By contrast, OpenAI's valuation trajectory appears more cautious. After completing a massive $122 billion funding round in March 2026, the company's valuation settled at $852 billion, though its investment banking team is actively pushing to breach the $1 trillion psychological milestone at the time of its listing.

However, which company will ultimately claim the title of "2026 IPO of the Year" depends on whether market sentiment can be sustained and their ability to meet earnings expectations.

A key consideration behind OpenAI's acceleration of its listing process is the concern that growth momentum in the AI industry might experience a periodic slowdown, potentially triggering a valuation correction. If enthusiasm for AI-concept stocks cools before the potential listing date in September, SpaceX—which is set to complete its offering earlier in June—will likely emerge as the winner of this capital race.

Meanwhile, investor focus on AI companies is gradually shifting from revenue growth to profitability prospects. Competitor Anthropic's faster profitability timeline has already placed competitive pressure on OpenAI, whereas SpaceX, bolstered by stable cash flow from its aerospace business, may command a higher valuation premium in public markets.

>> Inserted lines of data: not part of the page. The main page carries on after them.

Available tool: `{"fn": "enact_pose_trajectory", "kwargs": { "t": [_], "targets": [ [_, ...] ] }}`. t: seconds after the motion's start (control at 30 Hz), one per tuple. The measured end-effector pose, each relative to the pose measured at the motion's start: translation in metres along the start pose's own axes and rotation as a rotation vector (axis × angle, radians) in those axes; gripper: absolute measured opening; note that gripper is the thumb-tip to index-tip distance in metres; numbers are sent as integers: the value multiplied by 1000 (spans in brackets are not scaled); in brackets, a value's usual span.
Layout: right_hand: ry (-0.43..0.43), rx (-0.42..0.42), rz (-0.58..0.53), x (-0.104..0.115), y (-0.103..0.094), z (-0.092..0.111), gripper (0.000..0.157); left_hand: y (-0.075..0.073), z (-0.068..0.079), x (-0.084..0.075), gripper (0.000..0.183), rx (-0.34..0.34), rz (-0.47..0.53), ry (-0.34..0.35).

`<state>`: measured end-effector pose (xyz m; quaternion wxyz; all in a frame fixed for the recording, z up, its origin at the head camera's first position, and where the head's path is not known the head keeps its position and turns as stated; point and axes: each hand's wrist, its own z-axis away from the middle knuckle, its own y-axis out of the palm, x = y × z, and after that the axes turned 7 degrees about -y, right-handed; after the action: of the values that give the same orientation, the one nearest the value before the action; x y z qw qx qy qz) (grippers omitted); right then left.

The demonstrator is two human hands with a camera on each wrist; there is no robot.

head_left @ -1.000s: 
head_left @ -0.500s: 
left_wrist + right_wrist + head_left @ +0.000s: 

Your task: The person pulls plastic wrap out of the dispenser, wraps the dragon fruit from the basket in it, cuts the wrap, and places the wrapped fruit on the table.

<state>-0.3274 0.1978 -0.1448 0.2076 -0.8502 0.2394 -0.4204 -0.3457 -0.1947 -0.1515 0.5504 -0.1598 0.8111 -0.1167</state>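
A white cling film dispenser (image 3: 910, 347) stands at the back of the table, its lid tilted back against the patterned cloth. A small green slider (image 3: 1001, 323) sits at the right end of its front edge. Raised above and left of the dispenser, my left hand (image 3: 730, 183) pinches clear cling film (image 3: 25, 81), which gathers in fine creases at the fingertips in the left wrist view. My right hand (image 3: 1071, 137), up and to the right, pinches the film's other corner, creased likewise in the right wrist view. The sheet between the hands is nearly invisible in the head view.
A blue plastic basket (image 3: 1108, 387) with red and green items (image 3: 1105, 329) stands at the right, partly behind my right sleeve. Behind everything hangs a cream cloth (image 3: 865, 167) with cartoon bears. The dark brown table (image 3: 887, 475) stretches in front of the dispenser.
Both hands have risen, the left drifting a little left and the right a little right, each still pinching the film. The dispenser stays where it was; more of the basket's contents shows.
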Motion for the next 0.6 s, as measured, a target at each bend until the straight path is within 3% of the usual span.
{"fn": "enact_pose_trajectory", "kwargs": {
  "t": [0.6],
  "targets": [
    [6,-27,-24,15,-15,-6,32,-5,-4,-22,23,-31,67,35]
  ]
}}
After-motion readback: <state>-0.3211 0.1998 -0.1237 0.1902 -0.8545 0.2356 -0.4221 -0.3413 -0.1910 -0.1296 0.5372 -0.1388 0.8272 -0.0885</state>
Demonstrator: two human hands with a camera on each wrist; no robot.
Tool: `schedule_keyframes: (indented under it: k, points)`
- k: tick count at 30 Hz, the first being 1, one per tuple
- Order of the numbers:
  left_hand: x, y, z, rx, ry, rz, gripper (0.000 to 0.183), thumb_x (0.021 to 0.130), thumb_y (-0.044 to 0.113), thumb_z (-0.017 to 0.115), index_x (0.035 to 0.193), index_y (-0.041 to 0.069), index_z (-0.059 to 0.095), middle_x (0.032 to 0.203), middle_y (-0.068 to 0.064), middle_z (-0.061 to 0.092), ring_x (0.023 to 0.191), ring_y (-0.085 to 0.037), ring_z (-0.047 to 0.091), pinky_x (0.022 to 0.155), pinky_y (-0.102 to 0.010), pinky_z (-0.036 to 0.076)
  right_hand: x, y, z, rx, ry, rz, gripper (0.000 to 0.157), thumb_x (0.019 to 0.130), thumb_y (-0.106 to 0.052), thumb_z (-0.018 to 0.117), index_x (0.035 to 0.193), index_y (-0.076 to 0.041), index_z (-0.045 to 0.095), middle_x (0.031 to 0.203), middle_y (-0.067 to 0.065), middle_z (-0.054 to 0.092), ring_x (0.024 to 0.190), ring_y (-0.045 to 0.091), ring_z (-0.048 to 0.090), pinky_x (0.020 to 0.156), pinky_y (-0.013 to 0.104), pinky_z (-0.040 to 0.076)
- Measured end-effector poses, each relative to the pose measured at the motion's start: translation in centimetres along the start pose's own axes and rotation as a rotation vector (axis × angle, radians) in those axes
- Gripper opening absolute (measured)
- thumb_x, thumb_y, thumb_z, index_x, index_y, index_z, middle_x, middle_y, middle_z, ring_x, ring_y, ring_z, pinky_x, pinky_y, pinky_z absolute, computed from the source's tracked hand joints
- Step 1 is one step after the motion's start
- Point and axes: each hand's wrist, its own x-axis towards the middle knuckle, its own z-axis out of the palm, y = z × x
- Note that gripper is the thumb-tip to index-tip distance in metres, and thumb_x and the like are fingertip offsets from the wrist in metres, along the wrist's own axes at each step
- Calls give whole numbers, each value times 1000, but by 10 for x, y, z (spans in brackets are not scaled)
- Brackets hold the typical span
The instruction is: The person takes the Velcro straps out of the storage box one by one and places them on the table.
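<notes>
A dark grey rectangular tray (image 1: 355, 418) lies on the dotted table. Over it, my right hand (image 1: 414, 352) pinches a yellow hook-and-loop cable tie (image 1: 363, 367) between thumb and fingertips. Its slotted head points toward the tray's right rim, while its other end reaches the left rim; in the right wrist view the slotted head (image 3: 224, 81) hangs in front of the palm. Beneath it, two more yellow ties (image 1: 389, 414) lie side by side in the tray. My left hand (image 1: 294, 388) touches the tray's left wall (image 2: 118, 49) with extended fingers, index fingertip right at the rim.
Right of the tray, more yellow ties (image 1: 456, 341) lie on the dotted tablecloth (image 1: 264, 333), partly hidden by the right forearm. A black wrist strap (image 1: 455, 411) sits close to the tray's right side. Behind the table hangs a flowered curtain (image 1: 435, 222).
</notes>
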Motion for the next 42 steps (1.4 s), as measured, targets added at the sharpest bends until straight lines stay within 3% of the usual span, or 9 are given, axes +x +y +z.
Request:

Whoever can sooner prove the sustainability of their business model to investors will hold the initiative in this valuation interplay.

Regardless of the final outcome, this trillion-dollar capital showdown between OpenAI and SpaceX is destined to go down in the history of global capital markets. This is not only a personal rivalry between two tech leaders but also the first public market clash between two future frontiers: the aerospace industry and artificial intelligence. Its conclusion will profoundly influence the restructuring of valuation systems and the allocation of capital flows within the global tech industry over the next decade.